2. The method of claim 1 wherein said scheduling instructions comprises moving instructions between said basic blocks.
3. The method of claim 1 further comprising building a control flow graph comprising said basic blocks.
4. The method of claim 3 wherein said control flow graph comprises an off trace basic block.
5. The method of claim 4 wherein said scheduling instructions comprises recognizing data dependencies from said off trace basic block.
6. The method of claim 1 wherein said scheduling instructions comprises computing height information of said instructions.
7. The method of claim 6 wherein said height information is computed using execution probabilities of said basic blocks.
8. The method of claim 6 wherein said height information is computed using adjusted execution times of said instructions.
9. The method of claim 1 wherein said scheduling instructions comprises computing an adjusted execution time of an instruction of said instructions by multiplying an execution time of said instruction by an execution probability factor.
10. The method of claim 1 wherein said scheduling instructions comprises generating compensation code.
11. The method of claim 1 wherein said scheduling instructions comprises:
building a trace block comprising said instructions;
scheduling said instructions within said trace block; and
moving said instructions from said trace block to said basic blocks.
12. A method comprising:
allocating registers;
building a trace after said allocating registers, said trace comprising basic blocks comprising instructions;
building a trace block comprising said instructions;
scheduling said instructions within said trace block; and
moving said instructions from said trace block to said basic blocks.
13. The method of claim 12 wherein said building a trace block comprises inserting a join instruction into said trace block, said join instruction being a delimiter for a first basic block of said basic blocks.
14. The method of claim 13 further comprising updating a use set of said join instruction with a global_live_in for an off trace basic block.
15. The method of claim 14 wherein said global_live_in is a set of registers which contain live values when entering said off trace basic block.
16. The method of claim 15 wherein an instruction of said instructions which defines a value in said set of registers is not moved past said join instruction during said scheduling said instructions.

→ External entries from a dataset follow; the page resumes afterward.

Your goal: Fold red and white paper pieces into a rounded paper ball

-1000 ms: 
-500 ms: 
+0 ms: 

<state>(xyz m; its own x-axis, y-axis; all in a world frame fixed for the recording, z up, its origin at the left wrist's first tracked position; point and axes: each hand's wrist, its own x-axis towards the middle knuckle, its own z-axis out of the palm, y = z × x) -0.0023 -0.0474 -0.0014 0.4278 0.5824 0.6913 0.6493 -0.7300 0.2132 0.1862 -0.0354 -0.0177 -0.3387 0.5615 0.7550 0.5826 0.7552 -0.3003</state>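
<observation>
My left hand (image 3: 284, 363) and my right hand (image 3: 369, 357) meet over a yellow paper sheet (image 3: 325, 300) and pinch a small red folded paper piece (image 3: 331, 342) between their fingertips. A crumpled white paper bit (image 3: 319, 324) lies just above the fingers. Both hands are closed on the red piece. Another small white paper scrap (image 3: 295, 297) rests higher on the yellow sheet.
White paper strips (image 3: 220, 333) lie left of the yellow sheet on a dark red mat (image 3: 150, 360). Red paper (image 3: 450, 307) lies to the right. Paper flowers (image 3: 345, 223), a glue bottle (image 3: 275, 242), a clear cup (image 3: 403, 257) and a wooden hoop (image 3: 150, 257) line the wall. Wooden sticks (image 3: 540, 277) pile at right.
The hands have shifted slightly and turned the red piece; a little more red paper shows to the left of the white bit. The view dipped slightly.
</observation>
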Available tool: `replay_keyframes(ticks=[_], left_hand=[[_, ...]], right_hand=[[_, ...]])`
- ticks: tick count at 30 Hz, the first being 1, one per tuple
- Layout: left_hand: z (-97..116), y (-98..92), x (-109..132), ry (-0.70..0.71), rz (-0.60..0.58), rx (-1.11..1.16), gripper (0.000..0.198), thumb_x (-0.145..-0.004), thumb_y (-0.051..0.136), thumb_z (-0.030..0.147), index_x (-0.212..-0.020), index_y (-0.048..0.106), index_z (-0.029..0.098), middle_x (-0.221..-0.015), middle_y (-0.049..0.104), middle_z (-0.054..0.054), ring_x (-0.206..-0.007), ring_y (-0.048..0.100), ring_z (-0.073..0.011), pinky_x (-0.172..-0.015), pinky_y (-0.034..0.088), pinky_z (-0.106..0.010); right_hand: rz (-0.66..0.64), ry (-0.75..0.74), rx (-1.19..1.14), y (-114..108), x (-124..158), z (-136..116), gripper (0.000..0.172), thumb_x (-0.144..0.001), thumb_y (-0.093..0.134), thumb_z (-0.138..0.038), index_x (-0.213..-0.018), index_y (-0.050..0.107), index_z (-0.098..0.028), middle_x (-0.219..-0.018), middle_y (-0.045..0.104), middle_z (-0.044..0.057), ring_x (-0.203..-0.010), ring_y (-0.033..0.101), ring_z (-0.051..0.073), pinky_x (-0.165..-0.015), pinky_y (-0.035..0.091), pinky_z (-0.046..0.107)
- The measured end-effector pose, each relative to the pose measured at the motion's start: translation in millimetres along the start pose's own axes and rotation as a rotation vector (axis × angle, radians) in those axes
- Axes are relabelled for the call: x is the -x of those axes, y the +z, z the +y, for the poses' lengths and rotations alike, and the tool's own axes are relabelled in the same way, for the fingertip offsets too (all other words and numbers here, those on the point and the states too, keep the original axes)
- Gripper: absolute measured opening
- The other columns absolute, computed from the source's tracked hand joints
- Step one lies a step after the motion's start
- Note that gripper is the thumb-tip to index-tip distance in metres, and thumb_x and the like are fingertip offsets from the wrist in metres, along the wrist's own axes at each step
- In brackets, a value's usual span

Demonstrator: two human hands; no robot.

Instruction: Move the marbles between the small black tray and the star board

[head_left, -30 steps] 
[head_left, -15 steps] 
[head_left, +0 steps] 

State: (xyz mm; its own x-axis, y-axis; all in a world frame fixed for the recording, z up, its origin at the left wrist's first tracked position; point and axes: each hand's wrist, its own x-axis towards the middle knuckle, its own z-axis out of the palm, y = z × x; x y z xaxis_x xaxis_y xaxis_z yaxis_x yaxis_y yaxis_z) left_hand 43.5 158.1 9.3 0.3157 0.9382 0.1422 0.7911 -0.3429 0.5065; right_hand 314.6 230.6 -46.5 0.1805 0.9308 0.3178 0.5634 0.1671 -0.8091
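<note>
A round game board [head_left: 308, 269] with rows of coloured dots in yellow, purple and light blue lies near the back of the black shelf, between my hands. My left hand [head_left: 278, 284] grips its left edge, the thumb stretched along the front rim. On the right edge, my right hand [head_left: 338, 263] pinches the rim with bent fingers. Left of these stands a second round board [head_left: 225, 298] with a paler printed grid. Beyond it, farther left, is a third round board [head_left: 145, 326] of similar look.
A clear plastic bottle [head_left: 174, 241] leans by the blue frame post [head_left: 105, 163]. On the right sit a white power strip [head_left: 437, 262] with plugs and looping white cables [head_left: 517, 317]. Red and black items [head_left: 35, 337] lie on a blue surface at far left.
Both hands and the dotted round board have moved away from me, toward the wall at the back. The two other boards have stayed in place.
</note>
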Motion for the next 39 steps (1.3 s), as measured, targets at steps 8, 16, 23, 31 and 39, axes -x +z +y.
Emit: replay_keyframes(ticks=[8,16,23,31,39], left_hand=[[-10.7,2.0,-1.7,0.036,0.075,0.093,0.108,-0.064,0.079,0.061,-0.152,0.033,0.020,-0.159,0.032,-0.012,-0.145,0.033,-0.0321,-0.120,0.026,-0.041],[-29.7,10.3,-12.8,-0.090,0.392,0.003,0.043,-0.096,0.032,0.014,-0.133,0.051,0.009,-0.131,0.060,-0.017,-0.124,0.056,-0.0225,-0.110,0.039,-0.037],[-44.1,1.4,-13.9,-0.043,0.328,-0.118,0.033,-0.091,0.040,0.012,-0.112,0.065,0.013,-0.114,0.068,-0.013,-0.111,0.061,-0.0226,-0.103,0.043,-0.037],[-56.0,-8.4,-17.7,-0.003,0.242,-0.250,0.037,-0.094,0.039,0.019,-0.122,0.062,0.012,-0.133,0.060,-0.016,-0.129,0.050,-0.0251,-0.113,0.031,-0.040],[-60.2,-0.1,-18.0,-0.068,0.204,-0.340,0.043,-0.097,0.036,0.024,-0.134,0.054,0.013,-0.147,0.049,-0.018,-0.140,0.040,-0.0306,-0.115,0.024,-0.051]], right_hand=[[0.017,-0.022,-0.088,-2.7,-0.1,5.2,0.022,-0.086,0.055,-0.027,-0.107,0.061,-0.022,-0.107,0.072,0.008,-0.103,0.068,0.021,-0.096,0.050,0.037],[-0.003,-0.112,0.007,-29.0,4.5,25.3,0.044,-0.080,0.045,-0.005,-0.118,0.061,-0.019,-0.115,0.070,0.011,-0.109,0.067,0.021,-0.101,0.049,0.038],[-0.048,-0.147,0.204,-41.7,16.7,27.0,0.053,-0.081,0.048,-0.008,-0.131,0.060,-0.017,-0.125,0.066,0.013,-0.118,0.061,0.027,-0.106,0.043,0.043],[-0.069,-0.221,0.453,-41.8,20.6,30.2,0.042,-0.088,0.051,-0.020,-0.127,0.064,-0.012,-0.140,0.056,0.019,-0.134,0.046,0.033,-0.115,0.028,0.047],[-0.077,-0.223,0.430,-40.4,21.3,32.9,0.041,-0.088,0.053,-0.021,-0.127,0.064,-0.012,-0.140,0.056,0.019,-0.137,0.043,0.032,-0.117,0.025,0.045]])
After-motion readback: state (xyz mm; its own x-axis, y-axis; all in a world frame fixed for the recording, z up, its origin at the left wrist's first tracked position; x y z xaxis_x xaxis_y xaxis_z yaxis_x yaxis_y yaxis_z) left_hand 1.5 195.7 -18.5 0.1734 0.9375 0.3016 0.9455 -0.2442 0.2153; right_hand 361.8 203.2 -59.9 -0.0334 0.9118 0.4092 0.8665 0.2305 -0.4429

17. The method of claim 12 wherein said scheduling said instructions comprises computing height information of said instructions.
18. The method of claim 17 wherein said height information is computed using execution probabilities of said basic blocks.
19. A system comprising:
a processor; and
a memory having a method of scheduling instructions therein, wherein upon execution of said method, said method comprises:
allocating registers;
building a trace comprising basic blocks; and
scheduling instructions within said trace after said allocating registers.
20. The system of claim 19 wherein said scheduling instructions comprises moving instructions between said basic blocks.
21. The system of claim 19 wherein said method further comprising building a control flow graph comprising said basic blocks.
22. The system of claim 21 wherein said control flow graph comprises an off trace basic block.
23. The system of claim 22 wherein said scheduling instructions comprises recognizing data dependencies from said off trace basic block.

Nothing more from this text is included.